Virtualisation has made all of those environments vehicles for consolidation.

“Prior to the [current] virtualisation bandwagon, consolidation was a strong Unix play,” says Dawson. “It wasn’t until virtualisation that the consolidation move kicked in for x86.”

With the broadening of the market, he says, systems integrators will play a much more prominent role – especially among mid-sized organisations, where such partners will “bring virtualisation to the mass market”.

Beyond servers

Servers are not the only interest area for virtualisation, though. Over a third of all respondents said they are considering desktop virtualisation for future deployment. That is a sharp rise from the 21% who have some form of desktop virtualisation in place today.

Storage virtualisation is also on the rise. While 26% of those surveyed have already applied virtualisation technologies to their storage environments, that figure is set to rise to almost 30% if those considering future deployment act on their intentions.

Indeed, Gartner argues that networking the data storage infrastructure is a prerequisite to any significant virtualisation project. “You have to externalise storage to do any form of movement of the workloads for consolidation and virtualisation,” says Dawson.

That highlights a level of growing interdependency between virtualised environments, says Computacenter solutions architect Richard Wilson. “Take up of virtualisation on x86 has been higher than on the Unix side simply due to complexity. Unix environments by their very nature tend to support high-availability and mission-critical applications with tighter integrations and dependencies on the operating systems.”
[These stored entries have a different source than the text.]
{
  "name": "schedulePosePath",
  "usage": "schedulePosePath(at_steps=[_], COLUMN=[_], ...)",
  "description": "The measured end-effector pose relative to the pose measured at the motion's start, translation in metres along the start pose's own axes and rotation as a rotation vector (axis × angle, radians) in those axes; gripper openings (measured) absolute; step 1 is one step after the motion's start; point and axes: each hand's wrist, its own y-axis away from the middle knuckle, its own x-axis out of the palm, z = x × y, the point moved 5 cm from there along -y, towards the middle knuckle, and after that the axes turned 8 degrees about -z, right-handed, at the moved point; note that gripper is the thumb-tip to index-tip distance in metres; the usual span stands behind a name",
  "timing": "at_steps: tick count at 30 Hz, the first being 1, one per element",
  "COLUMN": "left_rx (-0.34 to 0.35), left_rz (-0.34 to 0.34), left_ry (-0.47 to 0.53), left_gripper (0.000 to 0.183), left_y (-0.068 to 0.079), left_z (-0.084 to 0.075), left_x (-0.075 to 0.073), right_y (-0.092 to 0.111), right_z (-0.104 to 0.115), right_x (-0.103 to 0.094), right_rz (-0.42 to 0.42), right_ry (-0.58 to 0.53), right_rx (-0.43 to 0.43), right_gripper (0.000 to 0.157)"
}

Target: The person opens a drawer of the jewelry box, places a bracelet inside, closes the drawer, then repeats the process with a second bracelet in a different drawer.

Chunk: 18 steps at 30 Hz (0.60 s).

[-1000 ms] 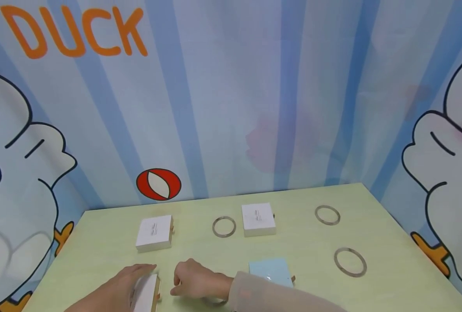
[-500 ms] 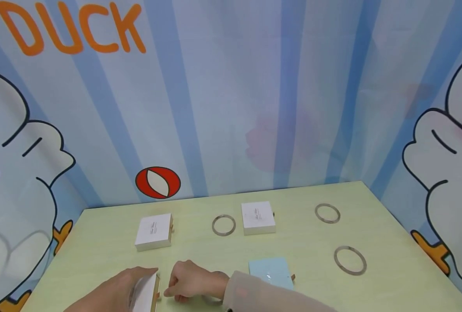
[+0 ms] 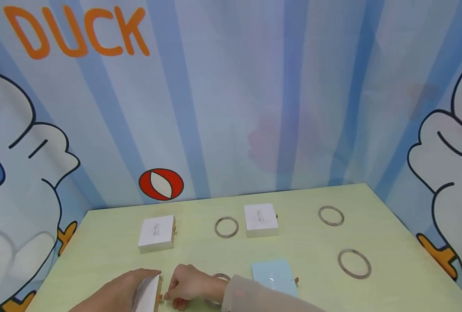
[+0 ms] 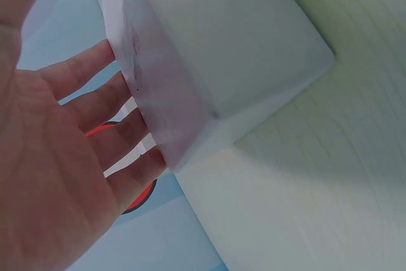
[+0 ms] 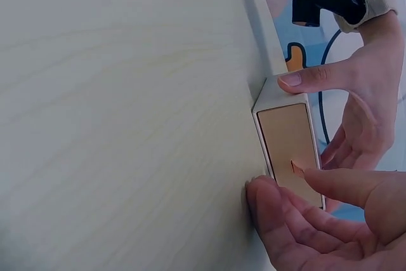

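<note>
My left hand (image 3: pixel 115 292) grips a small white box (image 3: pixel 147 294) at the table's near left. In the left wrist view its fingers lie along the box's printed face (image 4: pixel 165 87), and the right wrist view shows the thumb on the opposite side. A gold-tan drawer front (image 5: pixel 285 134) fills the box's right end, with a small orange-brown pull tab (image 5: pixel 297 168) on it. My right hand (image 3: pixel 193 284) is at that end: the thumb tip meets the tab, while the bent fingers stay below with a gap to the thumb. A silver-grey ring (image 3: pixel 220 276) lies partly hidden beneath the right wrist.
Two more white boxes (image 3: pixel 156 234) (image 3: pixel 261 220) stand farther back. A light blue box (image 3: pixel 274 277) with a tab lies right of my right wrist, partly covered by the sleeve (image 3: pixel 266 297). Three rings (image 3: pixel 226 227) (image 3: pixel 331 216) (image 3: pixel 354 264) lie farther back and right. A printed curtain (image 3: pixel 231 95) hangs behind the table.
My right hand has moved slightly left, its thumb coming up to the pull tab of the box. The left hand keeps its grip on the box.
</note>
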Motion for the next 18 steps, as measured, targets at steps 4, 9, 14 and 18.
schedulePosePath(at_steps=[4, 9, 14, 18], left_rx=[0.026, 0.04, 0.079, 0.086], left_rz=[-0.008, -0.002, 0.0, 0.006], left_ry=[-0.011, -0.008, 0.006, 0.007], left_gripper=[0.104, 0.103, 0.101, 0.101], left_y=[0.0008, 0.0, -0.0009, -0.0007], left_z=[-0.0002, 0.0001, -0.0004, 0.0], left_x=[-0.0001, -0.0008, -0.0012, -0.0007], right_y=[-0.0008, -0.0025, -0.0032, -0.0034], right_z=[-0.0011, -0.0011, -0.0021, -0.0033], right_x=[0.002, 0.0033, 0.0038, 0.0047], right_rz=[-0.008, -0.007, -0.005, 0.002], right_ry=[-0.016, -0.04, -0.065, -0.081], right_rx=[-0.003, -0.007, 0.004, 0.017], right_gripper=[0.02, 0.021, 0.023, 0.023])
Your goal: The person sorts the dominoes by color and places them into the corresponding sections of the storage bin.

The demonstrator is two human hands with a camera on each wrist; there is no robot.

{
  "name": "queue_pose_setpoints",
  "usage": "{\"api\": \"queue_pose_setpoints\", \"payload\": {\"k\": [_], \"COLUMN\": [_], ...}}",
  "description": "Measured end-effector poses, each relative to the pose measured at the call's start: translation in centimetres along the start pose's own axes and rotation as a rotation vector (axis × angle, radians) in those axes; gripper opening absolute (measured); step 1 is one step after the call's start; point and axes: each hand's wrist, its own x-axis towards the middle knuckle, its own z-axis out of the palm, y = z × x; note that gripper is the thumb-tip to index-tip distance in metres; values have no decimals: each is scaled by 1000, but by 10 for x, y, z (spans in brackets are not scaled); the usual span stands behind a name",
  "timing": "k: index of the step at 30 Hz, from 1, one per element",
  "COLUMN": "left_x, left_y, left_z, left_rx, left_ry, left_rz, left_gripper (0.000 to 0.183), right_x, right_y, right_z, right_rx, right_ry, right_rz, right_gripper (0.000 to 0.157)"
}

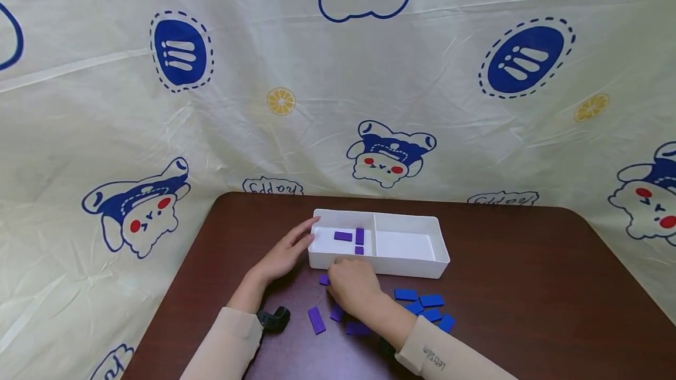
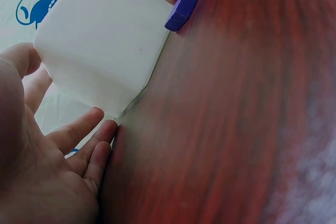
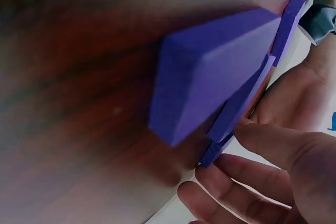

“When you undertake a virtualisation project, it is essential that you look at virtualisation in its entirety – cross-platform, cross-technology – and also understand both the business and technical constraints within the organisations and design a process that works.”

Among the Information Age readers, there is clearly an appreciation that further phases of virtualisation will be more complex. Only 13% said that virtualisation would be universally applied within their organisations, while 36% said it would be widely applied, but not for every business application.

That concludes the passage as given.